I keep hearing the words “In Memory Database,” and that’s not surprising, because there are now more in-memory database products than there used to be, and it’s beginning to look like some of these products will become mainstream.
Should we care?
I would have thought so, although perhaps we should care more about the overall impact on software architecture than the emergence of a new class of database product.
Check out The Briefing Room to hear Robin Bloor further discuss the advantages of in-memory technology.
The simple fact is this: memory access is 100,000 times faster than disk access and that disparity in speed has been getting bigger over the years. The situation is that cpu power, bus speeds and memory speeds have been increasing at an exponential rate, roughly doubling every 18 months. By contrast disk read speeds have been improving linearly rather than exponentially. Consequently, the disparity between the two latencies has been increasing and continues to do so.
It is worth noting here that a well designed database can cache data in memory so effectively that the disparity in average access speed between memory and disk access can be reduced to about 1000 to 1. But even so, 1000 times faster is three orders of magnitude faster – and one order of magnitude in speed is usually disruptive. And that’s the point. Memory based software is truly disruptive.
Consider the above representation of hierarchical data storage. Data can be held in RAM providing the lowest possible latency. If it cannot fit into RAM, then the next best option is local Solid State Disk (SSD) This is roughly three times faster than a local Hard Disk Drive (HDD), and about five time faster for writes, but it is significantly more expensive – roughly 15 to 20 times more. So there is a significant cost differential. SAN (and NAS) are slower than local HDD, but have many benefits (bear in mind that prices fluctuate). Roughly, HDD latency can be a third of SAN latency both for single I/Os and for throughput, but this depends on how you configure the HDD resource and the SAN. There are situations where the SAN will perform better than HDD, but SANs are rarely configured for a single workload (such as a single instance of a database); they normally serve many applications.
Below the SAN in the storage hierarchy come archive devices like optical disks and tape. Since these are removable media, access times can be very long indeed. But that’s also their benefit since their capacity for data is almost unlimited. We could argue that there is another “invisible layer” in the hierarchy comprised of the data that you eventually throw away and the data that you never stored because of cost. Clearly, this can never be accessed. However as storage costs decline it becomes economic to store such data and there may be good reason to do so.
The Migration of Data
It is interesting to consider the migration of data between different storage media from the perspective of hierarchical data storage. The cost of all these storage options falls every year. RAM falls at about 30% p.a. on average. Disk storage falls faster at about 35% p.a. SSD is falling faster than disk storage at a rate of about 50% per year. The whole situation is made far more complex by the fact that data volumes are increasing on average at between 50% and 60%.

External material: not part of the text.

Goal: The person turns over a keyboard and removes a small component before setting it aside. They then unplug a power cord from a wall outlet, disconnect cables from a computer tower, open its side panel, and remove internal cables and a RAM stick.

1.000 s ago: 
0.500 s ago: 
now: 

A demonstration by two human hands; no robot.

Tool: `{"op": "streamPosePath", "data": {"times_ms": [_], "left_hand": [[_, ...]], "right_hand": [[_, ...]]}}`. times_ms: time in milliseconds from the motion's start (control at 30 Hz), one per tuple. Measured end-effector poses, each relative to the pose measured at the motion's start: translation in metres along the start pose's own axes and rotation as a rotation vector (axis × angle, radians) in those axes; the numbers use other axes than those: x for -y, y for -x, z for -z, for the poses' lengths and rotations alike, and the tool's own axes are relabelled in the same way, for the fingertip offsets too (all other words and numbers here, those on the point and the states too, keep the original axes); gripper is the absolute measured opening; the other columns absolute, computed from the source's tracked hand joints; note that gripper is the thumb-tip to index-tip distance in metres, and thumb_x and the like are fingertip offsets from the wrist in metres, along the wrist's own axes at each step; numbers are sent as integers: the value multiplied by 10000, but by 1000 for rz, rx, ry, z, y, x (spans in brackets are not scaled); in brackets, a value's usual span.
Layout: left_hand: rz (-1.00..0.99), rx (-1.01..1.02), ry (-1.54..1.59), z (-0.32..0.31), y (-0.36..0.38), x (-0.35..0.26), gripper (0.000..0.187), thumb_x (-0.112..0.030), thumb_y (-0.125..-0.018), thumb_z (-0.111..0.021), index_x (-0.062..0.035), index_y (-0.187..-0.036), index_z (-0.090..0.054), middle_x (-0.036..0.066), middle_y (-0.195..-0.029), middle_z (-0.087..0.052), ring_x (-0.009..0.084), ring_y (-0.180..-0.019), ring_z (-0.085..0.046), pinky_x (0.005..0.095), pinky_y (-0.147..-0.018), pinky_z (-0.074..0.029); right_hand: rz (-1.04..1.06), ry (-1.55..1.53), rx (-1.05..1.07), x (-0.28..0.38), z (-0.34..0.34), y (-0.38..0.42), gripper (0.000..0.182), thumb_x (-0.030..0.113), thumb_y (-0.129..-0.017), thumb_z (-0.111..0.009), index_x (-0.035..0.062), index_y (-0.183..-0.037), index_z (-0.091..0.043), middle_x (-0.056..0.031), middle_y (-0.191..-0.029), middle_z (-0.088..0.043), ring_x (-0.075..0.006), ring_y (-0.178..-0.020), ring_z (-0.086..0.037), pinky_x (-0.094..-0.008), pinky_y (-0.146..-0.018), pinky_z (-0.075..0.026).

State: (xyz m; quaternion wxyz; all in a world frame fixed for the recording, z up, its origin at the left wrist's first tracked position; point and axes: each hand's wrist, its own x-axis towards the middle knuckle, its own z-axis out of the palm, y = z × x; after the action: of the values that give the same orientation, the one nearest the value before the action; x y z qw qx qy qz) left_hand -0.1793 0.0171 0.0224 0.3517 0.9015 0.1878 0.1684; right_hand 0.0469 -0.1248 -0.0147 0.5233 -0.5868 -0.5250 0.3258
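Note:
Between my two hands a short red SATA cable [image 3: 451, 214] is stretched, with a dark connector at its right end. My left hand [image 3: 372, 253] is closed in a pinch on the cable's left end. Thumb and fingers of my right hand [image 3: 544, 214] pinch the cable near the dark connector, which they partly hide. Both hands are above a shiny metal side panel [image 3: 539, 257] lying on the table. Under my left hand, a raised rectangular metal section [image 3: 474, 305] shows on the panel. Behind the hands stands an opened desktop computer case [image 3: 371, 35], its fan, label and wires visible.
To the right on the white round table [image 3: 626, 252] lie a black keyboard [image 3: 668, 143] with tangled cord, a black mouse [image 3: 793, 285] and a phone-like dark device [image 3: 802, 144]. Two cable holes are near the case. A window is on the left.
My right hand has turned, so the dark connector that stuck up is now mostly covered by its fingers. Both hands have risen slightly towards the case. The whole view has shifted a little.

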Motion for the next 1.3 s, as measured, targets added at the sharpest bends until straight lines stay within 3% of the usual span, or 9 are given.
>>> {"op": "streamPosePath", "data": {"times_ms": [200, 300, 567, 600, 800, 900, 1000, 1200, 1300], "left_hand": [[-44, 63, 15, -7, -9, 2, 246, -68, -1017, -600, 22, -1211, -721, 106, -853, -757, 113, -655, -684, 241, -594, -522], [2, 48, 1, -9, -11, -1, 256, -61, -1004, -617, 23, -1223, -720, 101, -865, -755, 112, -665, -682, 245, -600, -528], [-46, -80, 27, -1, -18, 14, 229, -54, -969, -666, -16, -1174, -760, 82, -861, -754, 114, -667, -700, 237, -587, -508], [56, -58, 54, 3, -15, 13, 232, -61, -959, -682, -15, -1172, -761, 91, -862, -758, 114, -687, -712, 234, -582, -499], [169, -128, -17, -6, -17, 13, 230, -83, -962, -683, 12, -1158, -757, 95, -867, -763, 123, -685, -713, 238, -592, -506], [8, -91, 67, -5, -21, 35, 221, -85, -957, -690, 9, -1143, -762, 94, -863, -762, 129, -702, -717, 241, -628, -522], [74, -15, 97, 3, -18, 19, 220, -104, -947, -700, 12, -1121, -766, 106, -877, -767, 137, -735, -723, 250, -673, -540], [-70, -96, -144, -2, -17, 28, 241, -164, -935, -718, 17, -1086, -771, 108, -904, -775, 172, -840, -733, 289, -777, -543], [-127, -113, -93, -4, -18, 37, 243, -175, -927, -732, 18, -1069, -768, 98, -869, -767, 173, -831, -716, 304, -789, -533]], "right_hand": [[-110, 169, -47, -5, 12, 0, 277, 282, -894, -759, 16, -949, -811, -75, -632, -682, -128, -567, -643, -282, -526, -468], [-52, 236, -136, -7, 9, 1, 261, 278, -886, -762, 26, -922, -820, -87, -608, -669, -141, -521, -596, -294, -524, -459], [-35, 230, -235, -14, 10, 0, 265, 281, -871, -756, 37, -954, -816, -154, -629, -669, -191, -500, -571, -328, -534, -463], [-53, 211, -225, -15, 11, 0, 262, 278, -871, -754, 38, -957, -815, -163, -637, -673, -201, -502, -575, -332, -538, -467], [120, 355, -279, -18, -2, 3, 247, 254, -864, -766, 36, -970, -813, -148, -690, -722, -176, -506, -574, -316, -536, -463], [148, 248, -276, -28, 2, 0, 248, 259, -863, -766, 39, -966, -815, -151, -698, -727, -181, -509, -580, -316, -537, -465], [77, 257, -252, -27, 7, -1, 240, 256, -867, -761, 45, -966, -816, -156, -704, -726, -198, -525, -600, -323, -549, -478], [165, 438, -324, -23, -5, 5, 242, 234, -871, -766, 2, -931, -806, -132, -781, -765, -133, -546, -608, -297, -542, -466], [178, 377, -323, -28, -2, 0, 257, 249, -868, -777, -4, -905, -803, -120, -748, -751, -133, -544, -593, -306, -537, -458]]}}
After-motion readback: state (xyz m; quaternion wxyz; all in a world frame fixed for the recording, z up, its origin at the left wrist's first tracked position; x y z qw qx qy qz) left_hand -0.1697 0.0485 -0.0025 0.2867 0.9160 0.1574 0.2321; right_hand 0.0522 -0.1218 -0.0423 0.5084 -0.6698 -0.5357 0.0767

More data is being stored and technology costs, even though declining at quite a rate, are not declining fast enough to pay for the extra data storage. They may for some organizations, because the growth in data volumes we have given is an average figure and that average masks significant variance between organizations and even whole industries.

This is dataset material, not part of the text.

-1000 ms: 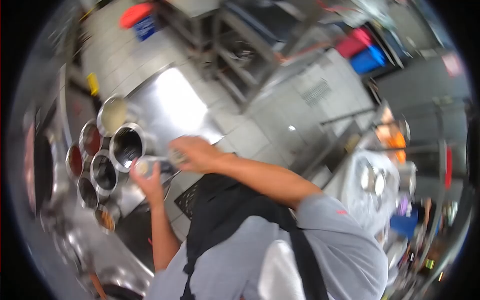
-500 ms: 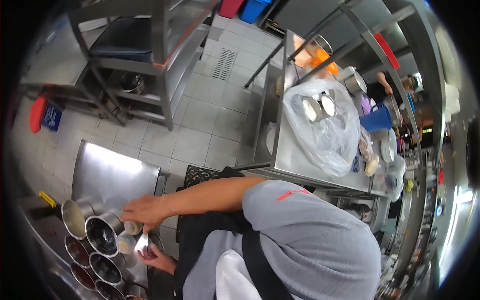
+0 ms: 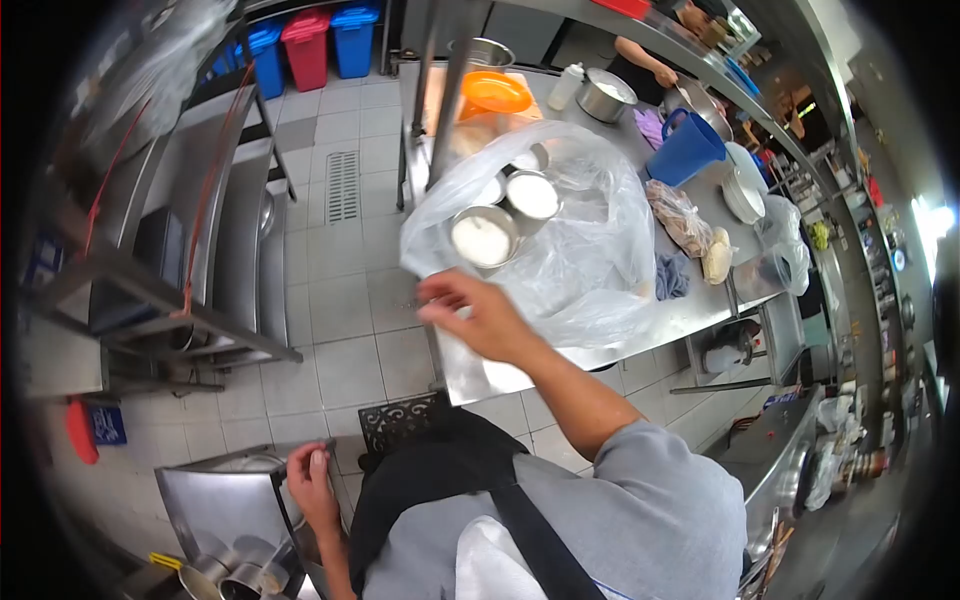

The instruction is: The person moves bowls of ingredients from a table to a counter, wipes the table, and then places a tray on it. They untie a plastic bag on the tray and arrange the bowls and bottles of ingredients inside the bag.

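My right hand point(image 3: 478, 315) is stretched over the near left corner of the steel table point(image 3: 480, 380), fingers apart and holding nothing. Just beyond its fingertips is the edge of a large clear plastic bag point(image 3: 600, 270). Inside the bag's opening stand several metal cups filled with something white, including a near cup point(image 3: 482, 238) and another cup point(image 3: 533, 195). Down at the lower left, my left hand point(image 3: 314, 482) is raised beside a steel counter point(image 3: 215, 505), its fingers loosely bent with nothing visible in them.
Metal pots point(image 3: 250, 578) stand at the bottom left. On the table are an orange bowl point(image 3: 495, 93), a blue jug point(image 3: 687, 150), a pot point(image 3: 606, 95) and a grey cloth point(image 3: 672, 277). A steel rack point(image 3: 235, 235) stands left. Another person's hand point(image 3: 665, 75) is at the far side.
The view has swung toward the table. My right hand has left the pots and reached over to the bag. My left hand has drawn away from the pots; its shiny object no longer shows.
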`<action>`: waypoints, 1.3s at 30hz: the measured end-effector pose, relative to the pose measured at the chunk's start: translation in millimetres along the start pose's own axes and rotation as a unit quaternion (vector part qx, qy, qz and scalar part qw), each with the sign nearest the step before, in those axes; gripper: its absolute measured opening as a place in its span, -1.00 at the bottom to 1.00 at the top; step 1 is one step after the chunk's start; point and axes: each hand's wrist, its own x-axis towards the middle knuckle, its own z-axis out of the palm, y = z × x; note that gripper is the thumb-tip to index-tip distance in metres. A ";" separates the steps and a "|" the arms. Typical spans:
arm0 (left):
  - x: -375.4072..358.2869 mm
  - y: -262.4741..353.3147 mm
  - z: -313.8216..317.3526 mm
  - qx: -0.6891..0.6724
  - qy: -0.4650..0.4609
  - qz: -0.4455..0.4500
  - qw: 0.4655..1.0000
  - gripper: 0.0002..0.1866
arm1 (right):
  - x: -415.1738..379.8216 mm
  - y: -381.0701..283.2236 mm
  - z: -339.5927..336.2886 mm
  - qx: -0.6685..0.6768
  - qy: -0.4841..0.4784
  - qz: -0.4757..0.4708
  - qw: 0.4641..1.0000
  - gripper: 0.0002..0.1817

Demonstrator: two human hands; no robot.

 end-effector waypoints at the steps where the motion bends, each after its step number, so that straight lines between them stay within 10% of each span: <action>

Neither is it the case that the declines in technology costs mark out a smooth curve. These cost figures indicate general trends which can be disrupted both by economic conditions and by technology innovation.
Nevertheless, because of the continual decline in costs the general trend is for data to migrate upwards through the “pyramid” of hierarchical data storage and the considerable advantage this delivers is that applications run faster.
Parallelism and Grids
It would be simpler if our diagram presented a comprehensive picture of the situation, but it misses out several factors that simply add to the complications that organizations find themselves in. One of these is parallel processing. It is quite possible to assemble a grid of servers that have nothing but copious amounts of RAM, and use them to assemble very large in-memory stores. If you don’t have any cost contraints and you use the right software (GridGain is a company that provides such software) You can scale out almost indefinitely and hold many terabytes of data in memory. Naturally, you will need to configure a failover capability, but that can be done.
In those circumstances, memory becomes the prime storage medium. Most likely copies of the data will be maintained on a SAN for back-up and disaster recovery. Nevertheless this inverts the normal order of things. Data is maintained in memory and written to disk for back-up purposes only. The motive for doing this is obviously to get that 1000 to 1 advantage in speed and it is achievable if the right software is deployed. But why would you want it?
Why You Might Want It
You may be thinking that your transactional systems are fast enough already. So why bother moving to a scale-out memory-based architecture?
The truth is that almost every organization has disk as its prime storage medium, whether that involves SSDs, SANs, NAS, HDDs or a mixture of all of them. As such the latency imposed by disk access doesn’t just affect some of the applications, it affects them all. So your transactional systems may be fast enough, but their data which travels from the operational databases through staging areas and data cleansing operations, to data warehouses and then to data marts, incurs disk latencies at every step. If memory is the prime storage medium, they all work considerably faster – in fact lightning fast – because the data flow is all memory-to-memory.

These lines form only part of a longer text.